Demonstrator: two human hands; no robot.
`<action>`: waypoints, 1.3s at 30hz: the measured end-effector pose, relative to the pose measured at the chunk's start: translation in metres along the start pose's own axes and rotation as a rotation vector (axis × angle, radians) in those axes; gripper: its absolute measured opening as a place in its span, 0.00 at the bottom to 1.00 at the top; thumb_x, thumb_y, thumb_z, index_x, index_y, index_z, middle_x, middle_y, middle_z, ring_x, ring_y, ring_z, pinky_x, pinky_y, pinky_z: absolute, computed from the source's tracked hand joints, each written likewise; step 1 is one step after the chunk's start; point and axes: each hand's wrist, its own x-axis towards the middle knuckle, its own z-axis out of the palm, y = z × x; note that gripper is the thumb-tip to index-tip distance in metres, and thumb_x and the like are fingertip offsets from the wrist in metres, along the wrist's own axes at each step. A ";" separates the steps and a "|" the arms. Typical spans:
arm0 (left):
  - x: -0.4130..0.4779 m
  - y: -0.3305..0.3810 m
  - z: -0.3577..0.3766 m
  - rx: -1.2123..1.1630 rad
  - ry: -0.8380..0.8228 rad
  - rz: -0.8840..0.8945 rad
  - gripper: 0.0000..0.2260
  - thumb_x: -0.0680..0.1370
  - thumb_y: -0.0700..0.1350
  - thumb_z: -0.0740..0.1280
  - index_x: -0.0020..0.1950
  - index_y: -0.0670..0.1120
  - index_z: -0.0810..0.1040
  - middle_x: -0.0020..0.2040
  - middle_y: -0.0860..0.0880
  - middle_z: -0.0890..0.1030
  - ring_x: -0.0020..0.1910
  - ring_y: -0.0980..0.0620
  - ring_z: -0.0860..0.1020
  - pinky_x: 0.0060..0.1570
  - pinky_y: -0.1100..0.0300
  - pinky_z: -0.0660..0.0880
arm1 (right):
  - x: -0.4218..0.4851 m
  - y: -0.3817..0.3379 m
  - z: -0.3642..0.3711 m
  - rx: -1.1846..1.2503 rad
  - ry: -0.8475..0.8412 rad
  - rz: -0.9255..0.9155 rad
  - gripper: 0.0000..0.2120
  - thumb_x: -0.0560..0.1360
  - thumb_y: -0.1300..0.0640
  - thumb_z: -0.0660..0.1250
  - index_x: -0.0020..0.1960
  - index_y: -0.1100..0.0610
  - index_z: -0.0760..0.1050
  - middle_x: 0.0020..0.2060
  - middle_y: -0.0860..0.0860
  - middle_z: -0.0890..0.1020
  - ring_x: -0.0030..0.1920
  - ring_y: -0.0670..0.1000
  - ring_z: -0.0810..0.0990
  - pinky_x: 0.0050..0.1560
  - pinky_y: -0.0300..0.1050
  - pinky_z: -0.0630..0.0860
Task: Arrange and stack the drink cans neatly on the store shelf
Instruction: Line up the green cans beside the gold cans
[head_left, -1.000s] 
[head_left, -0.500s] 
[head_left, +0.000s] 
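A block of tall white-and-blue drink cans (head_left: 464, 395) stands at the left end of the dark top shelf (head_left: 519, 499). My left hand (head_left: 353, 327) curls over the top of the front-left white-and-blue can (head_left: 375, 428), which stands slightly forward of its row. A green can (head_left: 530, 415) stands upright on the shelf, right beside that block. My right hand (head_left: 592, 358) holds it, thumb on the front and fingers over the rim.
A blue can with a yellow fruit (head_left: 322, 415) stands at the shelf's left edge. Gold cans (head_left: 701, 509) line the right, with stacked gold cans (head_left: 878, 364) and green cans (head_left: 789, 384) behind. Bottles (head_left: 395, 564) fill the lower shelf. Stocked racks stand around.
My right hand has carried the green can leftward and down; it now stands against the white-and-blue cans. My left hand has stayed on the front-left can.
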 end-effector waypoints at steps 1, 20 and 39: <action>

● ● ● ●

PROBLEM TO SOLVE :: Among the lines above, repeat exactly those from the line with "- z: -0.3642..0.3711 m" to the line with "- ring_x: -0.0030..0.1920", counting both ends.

RESULT OF THIS TASK ::
  - z: -0.3642..0.3711 m
  - rx: -1.1846..1.2503 rad
  - ry: -0.8475..0.8412 rad
  - rz: -0.9255..0.9155 rad
  - gripper: 0.0000..0.2120
  - thumb_x: -0.0560..0.1360
  - thumb_y: -0.1300..0.0640
  - thumb_z: -0.0660..0.1250
  - index_x: -0.0020..0.1960
  - index_y: -0.1100..0.0610
  - index_z: -0.0760..0.1050
  - middle_x: 0.0020..0.2060
  - middle_y: -0.0860..0.0860
  - middle_z: -0.0890..0.1020
  - ring_x: -0.0030..0.1920

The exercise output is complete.